Y es que España podría haber entrado en lo que se conoce como “fatiga pandémica”, un concepto que la OMS define como una desmotivación gradual por parte de los ciudadanos a la hora de seguir las medidas de protección contra el coronavirus. Los expertos dicen que la percepción del riesgo sobre la gravedad de la enfermedad se ha reducido notablemente y que la adhesión a las conductas preventivas por parte de los ciudadanos, como lavarse las manos, guardar la distancia de seguridad o evitar tocarse los ojos, la nariz o la boca, ha disminuido ligeramente. 

Hemos perdido definitivamente el miedo y con él la memoria como si esta no guardase ya a los muertos que enterramos, a las UCI colapsadas o a las morgues improvisadas. Es tan humano como suicida. Tantos meses ya. Tantos planes frustrados. Tantas limitaciones y tantas ganas de olvidar este puñetero 2020 que no extraña que haya quien ha arrancado antes de tiempo la última hoja del calendario como si por el simple hecho de hacerlo, el 2021 y la inminente llegada de la vacuna nos fuera a devolver de inmediato la vieja normalidad. 

Da igual ya lo que nos digan. No escuchamos. Pero la autocomplacencia y el relajamiento podrían costarnos caras. Lástima que además de las que están a punto de comercializar contra la COVID-19,  no haya otra vacuna que inocule  sentido común o altas dosis de responsabilidad. Si fuera así nadie estaría haciendo planes para burlar las limitaciones impuestas y viajar estos días fuera de su Comunidad ni estaría sumando allegados a la lista de invitados para la cena de Nochebuena. Mucho menos se atrevería a pensar: “Total, qué más da ya. La vacuna está a la vuelta de la esquina y nos dicen que en verano todo habrá acabado”. 

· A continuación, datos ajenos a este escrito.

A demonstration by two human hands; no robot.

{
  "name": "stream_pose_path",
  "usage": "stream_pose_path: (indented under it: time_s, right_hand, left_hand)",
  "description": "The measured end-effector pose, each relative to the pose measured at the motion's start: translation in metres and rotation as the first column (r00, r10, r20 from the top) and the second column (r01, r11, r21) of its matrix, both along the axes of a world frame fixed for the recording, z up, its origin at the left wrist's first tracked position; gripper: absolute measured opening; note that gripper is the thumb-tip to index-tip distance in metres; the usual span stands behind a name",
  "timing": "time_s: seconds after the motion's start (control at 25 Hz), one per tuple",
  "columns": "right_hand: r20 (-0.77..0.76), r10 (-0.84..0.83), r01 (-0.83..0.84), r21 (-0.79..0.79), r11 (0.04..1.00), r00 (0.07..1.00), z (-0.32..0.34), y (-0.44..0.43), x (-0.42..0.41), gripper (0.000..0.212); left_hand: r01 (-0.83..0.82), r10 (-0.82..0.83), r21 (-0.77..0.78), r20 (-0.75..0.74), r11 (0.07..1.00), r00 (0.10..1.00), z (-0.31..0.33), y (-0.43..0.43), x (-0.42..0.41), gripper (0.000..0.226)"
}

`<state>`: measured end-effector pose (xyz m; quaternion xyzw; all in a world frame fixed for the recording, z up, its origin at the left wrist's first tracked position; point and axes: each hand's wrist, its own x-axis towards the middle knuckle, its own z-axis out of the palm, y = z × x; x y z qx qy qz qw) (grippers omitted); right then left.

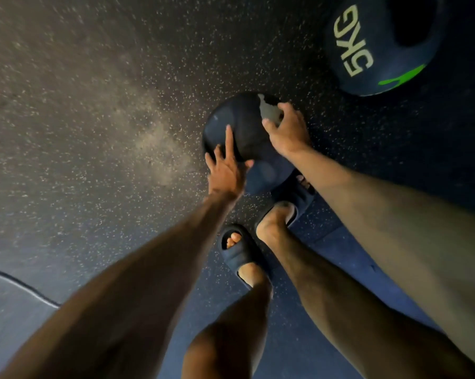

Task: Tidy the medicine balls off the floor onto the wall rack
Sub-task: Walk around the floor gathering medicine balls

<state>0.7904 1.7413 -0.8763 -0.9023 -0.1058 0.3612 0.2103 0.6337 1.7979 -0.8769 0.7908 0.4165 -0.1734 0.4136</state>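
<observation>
- Rubber floor [94, 105], dark with pale speckle. Head view only. Near ball [244, 132] sits on it just ahead of the feet, both hands on it.
- Hand states?
- Left hand [226, 170] is flat, fingers straight and spread, pressing the ball's left flank. No grip. Right hand [289, 132] is over the top right, fingers and thumb curled at the edge of a grey patch [270, 112] on the ball. Could be a grip recess, but it's too blurred to confirm.
- Lifted?
- Reads as on the floor, not yet lifted.
- Geometry for the pick?
- Ball is between the hands, straight down and forward of the person. It's round, so no real long axis. The only orientation cue is the grey patch, facing up and away. Right hand reaches further over, left sits on the nearer side. My read: left has to wrap under before the lift, else the load hangs on the right alone.
- Other balls?
- 5KG ball [367, 50], on the floor up and to the right, well apart from the near one, on the right hand's side. Nobody touching it.
- Rack?
- Not in frame, so carry direction is unknown. Slides [236, 253] on both feet, one just beside the ball's near edge. Toes are at risk if it slips.
</observation>
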Motion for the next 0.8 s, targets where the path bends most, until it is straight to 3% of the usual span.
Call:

Hemos vuelto a errar. Nos confinamos bien, pero nos desconfinamos fatal. Hicimos lo contrario de algunas de las sociedades orientales que han vuelto ya a la normalidad. Allí apostaron primero por la salud y después, por la economía. Y funcionó. Aquí decidimos convivir con el virus para no matar a las empresas y a los negocios. Y ahora es inevitable pensar en qué pasará en enero y en que cuando llegue, si entramos en una tercera ola -como prevén ya muchos expertos- siempre nos quedará el consuelo de buscar culpables entre los políticos que es, en definitiva, lo que también hacen ellos en su permanente obsesión por la exculpación. Lo malo es que para entonces habrá quedado demostrado que todos fuimos culpables. Por perder el miedo antes de tiempo y quizá también por creer que o nos fundíamos de nuevo en los abrazos y nos besábamos pronto o ya nunca volverían los tiempos pasados. Otro error de cálculo. Uno más. Ni las recomendaciones sirven de nada ni todos somos igual de responsables. Vamos camino de una historia interminable porque lo de comunicar, emocionar y hasta tocar con la palabra no parece que sea lo nuestro.